=== ABOUT THIS EXERCISE ===
Go through the records, and copy each line in which the string "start" is present.

=== Records drawn from a dataset ===
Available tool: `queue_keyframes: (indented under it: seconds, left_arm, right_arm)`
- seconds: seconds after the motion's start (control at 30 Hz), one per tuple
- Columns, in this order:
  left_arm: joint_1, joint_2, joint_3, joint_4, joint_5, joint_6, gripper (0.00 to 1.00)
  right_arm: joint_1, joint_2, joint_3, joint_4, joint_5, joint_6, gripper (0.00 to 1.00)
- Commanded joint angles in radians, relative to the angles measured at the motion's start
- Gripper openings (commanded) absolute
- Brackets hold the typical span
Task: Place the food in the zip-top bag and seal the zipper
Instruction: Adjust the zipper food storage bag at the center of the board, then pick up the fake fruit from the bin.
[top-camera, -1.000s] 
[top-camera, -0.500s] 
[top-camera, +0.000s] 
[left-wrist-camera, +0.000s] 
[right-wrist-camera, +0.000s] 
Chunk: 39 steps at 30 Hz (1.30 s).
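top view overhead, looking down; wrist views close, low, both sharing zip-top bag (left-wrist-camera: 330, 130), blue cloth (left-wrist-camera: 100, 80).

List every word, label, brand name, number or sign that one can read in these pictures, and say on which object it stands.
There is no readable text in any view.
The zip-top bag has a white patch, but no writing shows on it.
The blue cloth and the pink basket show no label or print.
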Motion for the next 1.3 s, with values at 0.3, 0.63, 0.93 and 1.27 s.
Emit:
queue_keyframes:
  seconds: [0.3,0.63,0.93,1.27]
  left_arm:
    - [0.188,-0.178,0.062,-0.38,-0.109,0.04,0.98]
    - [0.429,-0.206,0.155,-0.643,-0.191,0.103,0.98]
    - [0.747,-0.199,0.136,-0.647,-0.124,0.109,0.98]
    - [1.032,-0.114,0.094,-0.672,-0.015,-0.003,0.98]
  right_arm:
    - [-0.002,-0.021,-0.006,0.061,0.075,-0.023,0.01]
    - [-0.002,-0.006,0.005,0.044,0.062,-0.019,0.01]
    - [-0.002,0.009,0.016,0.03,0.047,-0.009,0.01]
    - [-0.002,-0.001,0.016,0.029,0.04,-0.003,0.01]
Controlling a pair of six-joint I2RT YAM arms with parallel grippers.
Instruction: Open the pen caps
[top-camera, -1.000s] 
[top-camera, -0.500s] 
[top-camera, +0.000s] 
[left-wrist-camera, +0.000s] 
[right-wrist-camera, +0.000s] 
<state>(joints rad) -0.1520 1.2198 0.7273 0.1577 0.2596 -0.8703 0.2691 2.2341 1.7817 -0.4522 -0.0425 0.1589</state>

=== SOLUTION TO THIS TASK ===
- seconds: seconds after the motion's start (control at 30 Hz), one per tuple
- Commanded joint angles in radians, relative to the angles measured at the motion's start

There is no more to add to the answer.